Del equipo no supo nada, pero tampoco le llamaron para ir a correr las carreras que aún tenía marcadas en el calendario. Una semana después, uno de sus Directores le citó en la Estación de Sans. Kiko supo entonces que lo peor estaba por llegar. Su contrato, que terminaba a finales de 2026, iba ser rescindido por aquella acción.
Él lo asumió entre lágrimas. Estuvo una semana encerrado en su casa, aquella que se había comprado hace poco y que ahora no podía pagar. Entonces decidió vender su coche y volver andando a casa, como si de un peregrino penitente se tratara.
Pero lo más duro para él no fue eso, sino enfrentarse a la vergüenza, a la sensación de haber fallado a sus padres, a sus tíos, aunque estos jamás le hayan juzgado. Su pareja, con la que convive, es la que más sufre su frustración. Le dice que no pasa nada, que la vida sigue, pero el sigue sufriendo. Pero la vergüenza, vestida de repartidor de la compra, le visita en su propia casa, recordando su error.
En cambio, ha seguido entrenando, siempre de negro, como si fuera de luto, aferrado a la leve esperanza de que algo cambie, enfundado en la angustia de ser reconocido. Aun así, sus brazos tatuados le delatan, y cuando otros ciclistas le reconocen, le gritan cosas. Unas alivian, pero otras duelen.
Kiko no quiere dejar que su sueño acabe aquí. El problema es que, cuando ocurrió todo, escuchó muchas veces lo de que valía mucho, que quizás en agosto hubiese sido otra cosa, pero que en octubre ya era tarde. Lo cierto es que las pocas esperanzas nunca se han traducido en un contrato y ahora ni siquiera tiene dinero para pagar una avería de la una antigua bici del equipo que aún conserva.

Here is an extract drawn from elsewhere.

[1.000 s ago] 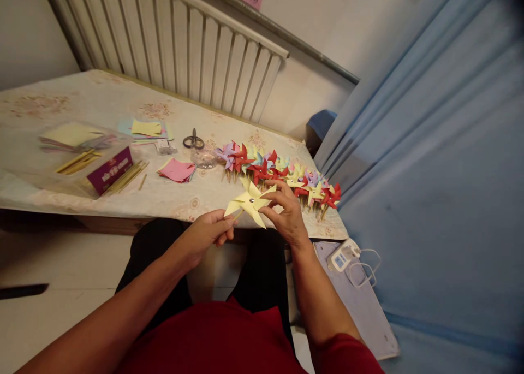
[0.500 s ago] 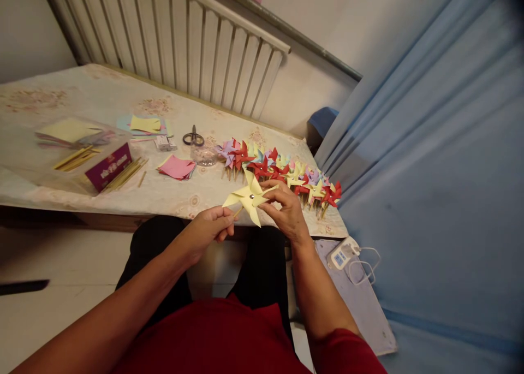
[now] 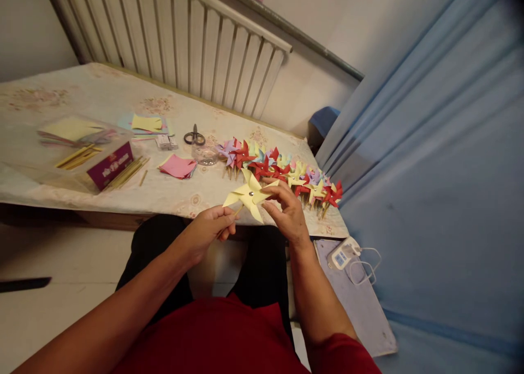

Sus amigos le dicen que pruebe en el ciclismo portugués, o que esté un año entrenando. Lo cierto es que podría aportar su veteranía y calidad en algún equipo modesto. Su realidad es que, a sus 28 años, tiene que pagar una casa. Puede que quizás sea el momento de apostar por su otra pasión, las redes sociales, aquellas que podrían viralizarle como imagen de marca, que premiaran sus piruetas y aliviaran así el daño que le hicieron cuando se grabó cometiendo aquella imprudencia: Una segunda oportunidad.